Dans de nombreuses sociétés, la sexualité reste un domaine sensible.
Certains sujets sont abordés avec prudence… d’autres sont tout simplement évités.
Et parmi eux, le plaisir solitaire occupe une place à part.

Pratique intime, personnelle, répandue…
Mais rarement discutée ouvertement.

Ce paradoxe interroge.
Comment expliquer qu’une réalité aussi commune reste encore aujourd’hui difficile à nommer ?

Pendant longtemps, les normes sociales, religieuses et culturelles ont encadré strictement le rapport au corps.
Elles ont façonné des perceptions, parfois marquées par la gêne, voire la culpabilité.

Ces héritages sont encore présents.
Ils influencent les mentalités, les comportements… et surtout, le silence.

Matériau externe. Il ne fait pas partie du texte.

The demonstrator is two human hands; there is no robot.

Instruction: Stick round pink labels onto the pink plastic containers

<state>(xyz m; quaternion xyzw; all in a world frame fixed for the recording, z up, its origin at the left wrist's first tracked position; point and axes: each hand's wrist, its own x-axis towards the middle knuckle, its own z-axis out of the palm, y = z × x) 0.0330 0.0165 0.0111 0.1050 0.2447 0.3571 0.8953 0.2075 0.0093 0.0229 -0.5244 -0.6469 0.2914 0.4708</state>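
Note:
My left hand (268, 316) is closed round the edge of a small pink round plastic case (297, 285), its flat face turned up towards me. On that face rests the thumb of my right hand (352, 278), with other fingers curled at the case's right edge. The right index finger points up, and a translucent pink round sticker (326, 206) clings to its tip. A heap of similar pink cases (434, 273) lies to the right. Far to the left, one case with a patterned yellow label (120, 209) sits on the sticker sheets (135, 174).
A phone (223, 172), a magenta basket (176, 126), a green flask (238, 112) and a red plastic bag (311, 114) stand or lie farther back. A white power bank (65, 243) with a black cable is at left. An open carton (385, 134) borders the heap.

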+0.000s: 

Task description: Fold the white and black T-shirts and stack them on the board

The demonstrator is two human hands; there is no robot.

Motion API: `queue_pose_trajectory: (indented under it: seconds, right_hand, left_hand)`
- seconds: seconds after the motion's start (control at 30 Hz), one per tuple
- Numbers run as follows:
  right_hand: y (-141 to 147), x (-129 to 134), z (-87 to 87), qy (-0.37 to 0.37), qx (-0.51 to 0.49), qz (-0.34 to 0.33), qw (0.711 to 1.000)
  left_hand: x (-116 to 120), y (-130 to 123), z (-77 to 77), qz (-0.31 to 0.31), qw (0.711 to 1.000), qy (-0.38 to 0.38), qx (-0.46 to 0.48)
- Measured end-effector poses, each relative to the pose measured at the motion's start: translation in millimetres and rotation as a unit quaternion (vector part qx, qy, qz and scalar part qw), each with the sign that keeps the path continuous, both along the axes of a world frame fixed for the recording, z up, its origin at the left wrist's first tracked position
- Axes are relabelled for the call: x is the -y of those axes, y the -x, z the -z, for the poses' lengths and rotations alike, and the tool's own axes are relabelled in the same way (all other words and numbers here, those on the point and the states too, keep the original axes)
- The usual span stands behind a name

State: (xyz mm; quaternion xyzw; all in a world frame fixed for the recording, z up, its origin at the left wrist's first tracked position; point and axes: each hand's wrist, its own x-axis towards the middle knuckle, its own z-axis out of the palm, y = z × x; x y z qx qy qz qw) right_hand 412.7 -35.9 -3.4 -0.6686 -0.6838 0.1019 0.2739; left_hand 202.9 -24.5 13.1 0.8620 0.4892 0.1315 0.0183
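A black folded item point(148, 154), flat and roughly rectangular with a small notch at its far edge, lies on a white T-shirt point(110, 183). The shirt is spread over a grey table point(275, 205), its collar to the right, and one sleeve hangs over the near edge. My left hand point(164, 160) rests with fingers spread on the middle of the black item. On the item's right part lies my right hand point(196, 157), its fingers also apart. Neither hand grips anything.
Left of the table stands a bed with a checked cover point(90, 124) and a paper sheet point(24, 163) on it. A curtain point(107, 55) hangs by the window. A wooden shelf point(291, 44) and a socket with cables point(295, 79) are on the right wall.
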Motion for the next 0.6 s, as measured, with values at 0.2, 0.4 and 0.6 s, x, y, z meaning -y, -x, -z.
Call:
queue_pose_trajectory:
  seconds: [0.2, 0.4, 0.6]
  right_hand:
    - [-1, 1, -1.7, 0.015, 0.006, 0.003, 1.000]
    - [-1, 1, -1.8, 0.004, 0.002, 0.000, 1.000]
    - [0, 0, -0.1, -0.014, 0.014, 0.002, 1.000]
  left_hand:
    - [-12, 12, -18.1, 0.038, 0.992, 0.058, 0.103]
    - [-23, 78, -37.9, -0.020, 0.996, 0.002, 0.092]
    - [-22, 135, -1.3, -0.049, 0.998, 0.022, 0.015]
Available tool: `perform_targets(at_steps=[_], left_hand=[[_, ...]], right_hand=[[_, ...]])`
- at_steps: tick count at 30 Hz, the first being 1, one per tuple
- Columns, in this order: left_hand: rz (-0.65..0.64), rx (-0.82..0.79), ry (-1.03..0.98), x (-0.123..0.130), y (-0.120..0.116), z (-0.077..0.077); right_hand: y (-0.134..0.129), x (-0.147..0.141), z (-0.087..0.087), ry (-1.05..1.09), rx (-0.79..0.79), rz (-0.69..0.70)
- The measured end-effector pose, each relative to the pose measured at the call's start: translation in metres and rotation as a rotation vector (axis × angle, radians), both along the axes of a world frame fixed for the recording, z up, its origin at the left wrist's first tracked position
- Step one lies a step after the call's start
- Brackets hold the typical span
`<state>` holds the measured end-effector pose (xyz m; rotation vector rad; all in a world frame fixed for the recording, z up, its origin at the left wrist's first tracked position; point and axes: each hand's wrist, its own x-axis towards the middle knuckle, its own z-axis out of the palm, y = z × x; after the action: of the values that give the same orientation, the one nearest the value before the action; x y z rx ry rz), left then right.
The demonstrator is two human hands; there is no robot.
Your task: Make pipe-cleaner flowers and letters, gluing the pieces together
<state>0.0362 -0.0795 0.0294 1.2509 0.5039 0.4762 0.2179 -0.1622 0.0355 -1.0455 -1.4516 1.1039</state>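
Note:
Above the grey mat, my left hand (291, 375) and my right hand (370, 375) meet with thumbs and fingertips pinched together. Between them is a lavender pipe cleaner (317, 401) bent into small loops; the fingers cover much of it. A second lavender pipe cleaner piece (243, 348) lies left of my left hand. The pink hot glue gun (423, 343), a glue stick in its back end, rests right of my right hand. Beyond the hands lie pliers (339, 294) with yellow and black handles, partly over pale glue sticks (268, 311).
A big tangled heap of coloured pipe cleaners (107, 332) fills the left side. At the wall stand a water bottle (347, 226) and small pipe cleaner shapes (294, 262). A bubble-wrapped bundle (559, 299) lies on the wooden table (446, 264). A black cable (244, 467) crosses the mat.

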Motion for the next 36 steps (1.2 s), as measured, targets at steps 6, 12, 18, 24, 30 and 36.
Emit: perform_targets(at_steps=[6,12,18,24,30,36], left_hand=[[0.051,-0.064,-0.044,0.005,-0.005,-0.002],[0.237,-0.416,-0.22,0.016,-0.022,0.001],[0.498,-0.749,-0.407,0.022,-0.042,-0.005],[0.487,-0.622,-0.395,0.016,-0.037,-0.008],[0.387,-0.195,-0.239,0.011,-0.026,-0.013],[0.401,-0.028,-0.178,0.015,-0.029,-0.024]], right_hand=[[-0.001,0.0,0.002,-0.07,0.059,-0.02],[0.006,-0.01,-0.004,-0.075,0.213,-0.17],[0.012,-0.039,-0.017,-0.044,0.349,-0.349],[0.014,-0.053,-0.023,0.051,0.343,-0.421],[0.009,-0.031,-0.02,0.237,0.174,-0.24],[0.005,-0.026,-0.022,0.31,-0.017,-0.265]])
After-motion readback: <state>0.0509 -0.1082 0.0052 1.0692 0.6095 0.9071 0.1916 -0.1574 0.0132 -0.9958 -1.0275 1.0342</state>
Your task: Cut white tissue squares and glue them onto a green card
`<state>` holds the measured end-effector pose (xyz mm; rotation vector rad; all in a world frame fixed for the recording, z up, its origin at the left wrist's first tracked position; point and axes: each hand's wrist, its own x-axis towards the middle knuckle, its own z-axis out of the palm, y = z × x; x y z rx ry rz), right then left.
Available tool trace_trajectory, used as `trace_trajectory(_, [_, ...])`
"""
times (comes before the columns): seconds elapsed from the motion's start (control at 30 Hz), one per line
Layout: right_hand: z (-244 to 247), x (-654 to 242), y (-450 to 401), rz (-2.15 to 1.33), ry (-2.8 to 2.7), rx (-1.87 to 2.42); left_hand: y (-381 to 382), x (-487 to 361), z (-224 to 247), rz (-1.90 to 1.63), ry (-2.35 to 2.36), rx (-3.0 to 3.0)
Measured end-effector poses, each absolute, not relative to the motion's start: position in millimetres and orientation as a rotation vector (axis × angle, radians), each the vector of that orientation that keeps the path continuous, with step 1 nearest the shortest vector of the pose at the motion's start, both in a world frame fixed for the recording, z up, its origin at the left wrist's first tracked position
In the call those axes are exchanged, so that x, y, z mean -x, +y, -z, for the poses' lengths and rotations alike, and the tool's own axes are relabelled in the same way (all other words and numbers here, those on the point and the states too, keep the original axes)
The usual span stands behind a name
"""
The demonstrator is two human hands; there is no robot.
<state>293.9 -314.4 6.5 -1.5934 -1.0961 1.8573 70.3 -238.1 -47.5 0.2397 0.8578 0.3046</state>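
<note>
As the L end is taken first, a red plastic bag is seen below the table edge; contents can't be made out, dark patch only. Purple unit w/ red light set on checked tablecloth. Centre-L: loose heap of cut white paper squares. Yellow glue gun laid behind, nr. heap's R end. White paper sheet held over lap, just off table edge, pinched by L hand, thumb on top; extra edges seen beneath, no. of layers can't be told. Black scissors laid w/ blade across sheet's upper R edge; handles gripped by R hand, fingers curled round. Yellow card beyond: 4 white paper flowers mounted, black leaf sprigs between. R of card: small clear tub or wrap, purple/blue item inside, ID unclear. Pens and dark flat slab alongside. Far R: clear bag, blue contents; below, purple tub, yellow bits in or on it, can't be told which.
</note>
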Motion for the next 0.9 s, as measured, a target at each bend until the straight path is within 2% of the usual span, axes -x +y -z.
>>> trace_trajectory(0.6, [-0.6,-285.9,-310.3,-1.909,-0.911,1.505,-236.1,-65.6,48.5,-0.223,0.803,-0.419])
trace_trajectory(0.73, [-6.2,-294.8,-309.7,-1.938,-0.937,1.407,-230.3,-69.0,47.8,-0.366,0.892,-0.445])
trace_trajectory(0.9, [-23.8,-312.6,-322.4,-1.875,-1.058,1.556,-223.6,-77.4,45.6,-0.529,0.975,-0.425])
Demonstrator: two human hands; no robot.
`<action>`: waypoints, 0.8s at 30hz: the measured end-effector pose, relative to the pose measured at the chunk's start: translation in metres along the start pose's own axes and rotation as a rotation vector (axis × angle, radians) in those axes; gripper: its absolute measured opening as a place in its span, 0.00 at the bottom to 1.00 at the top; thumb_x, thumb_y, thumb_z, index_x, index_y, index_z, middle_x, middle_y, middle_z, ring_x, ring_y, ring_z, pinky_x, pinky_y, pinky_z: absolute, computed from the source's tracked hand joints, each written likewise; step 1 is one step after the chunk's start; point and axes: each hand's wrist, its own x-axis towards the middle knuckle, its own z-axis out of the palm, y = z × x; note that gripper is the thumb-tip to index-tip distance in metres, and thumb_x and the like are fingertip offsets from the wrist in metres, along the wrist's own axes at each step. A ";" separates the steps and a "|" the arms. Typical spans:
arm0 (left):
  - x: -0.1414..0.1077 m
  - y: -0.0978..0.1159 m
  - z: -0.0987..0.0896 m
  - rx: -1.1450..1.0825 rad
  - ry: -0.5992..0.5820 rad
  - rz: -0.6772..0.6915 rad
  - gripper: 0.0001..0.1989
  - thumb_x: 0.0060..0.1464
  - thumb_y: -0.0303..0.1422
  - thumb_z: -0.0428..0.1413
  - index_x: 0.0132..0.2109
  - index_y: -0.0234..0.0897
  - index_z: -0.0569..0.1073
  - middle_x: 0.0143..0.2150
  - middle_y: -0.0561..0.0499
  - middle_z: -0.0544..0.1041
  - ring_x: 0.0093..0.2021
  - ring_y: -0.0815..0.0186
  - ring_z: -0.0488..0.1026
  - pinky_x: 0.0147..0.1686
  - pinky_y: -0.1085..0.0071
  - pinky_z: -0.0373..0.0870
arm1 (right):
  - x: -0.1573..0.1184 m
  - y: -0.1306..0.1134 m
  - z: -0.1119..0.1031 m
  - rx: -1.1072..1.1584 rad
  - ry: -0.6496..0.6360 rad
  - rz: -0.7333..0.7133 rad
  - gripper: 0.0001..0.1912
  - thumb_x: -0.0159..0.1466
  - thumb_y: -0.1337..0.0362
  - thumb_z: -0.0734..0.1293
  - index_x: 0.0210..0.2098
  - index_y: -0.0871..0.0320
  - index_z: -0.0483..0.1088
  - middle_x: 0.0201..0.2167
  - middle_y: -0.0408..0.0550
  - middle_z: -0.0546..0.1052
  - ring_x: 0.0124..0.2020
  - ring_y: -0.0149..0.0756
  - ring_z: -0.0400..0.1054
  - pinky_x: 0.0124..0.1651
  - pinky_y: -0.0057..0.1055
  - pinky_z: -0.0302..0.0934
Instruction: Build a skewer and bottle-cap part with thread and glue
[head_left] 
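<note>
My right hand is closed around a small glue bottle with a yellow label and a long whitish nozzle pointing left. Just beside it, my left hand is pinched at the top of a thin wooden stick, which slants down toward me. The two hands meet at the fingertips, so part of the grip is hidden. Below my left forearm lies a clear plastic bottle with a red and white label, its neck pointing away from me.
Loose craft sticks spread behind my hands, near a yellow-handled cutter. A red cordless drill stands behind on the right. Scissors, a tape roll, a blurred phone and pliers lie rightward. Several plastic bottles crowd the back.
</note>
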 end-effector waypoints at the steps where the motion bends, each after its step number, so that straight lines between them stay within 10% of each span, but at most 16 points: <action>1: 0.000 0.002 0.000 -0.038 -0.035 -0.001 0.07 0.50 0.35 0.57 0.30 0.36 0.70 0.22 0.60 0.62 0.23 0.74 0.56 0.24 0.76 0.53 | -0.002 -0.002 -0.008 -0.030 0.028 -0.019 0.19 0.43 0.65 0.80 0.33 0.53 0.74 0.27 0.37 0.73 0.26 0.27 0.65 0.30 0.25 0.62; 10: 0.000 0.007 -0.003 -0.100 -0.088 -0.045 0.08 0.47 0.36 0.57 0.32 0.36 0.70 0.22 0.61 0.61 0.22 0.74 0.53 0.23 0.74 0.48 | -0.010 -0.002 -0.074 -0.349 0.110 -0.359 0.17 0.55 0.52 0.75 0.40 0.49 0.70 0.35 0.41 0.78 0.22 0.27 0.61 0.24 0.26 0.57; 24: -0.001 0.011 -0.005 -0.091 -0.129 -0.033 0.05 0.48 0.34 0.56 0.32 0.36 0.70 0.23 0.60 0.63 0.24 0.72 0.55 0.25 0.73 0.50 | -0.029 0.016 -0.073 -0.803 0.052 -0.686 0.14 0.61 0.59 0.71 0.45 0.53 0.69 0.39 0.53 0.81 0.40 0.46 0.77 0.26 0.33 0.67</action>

Pourtant, les choses évoluent.

Avec l’accès à l’information, avec les débats publics, avec les nouvelles générations…
Le rapport à la sexualité tend à se transformer.

Progressivement, certains sujets quittent l’ombre.

Sans pour autant disparaître des zones de malaise.

Car parler d’intimité reste un exercice délicat.

Entre respect des cultures…
Respect des convictions…
Et nécessité d’informer.

La journée du 7 mai ne cherche pas à provoquer.
Elle ne cherche pas non plus à imposer.

Elle pose une question simple :
Peut-on aborder ces sujets avec maturité, sans tabou excessif… et sans banalisation inutile ?

Au-delà du symbole, cette date invite à une réflexion plus large.

Une réflexion sur le rapport au corps.
Sur la liberté individuelle.
Mais aussi sur l’éducation.

Car comprendre son propre corps, c’est aussi mieux se comprendre soi-même.
Et mieux comprendre les autres.

Dans un monde où l’information circule rapidement,
le défi n’est plus seulement d’avoir accès au savoir…
mais de savoir comment en parler.

Avec justesse.
Avec responsabilité.
Et surtout… sans jugement.

Le 7 mai ne sera peut-être jamais une journée célébrée par tous.
Mais elle a le mérite d’ouvrir une porte.

Une porte vers le dialogue.
Vers la connaissance.
Et vers une approche plus apaisée de ce qui fait partie, tout simplement… de la nature humaine.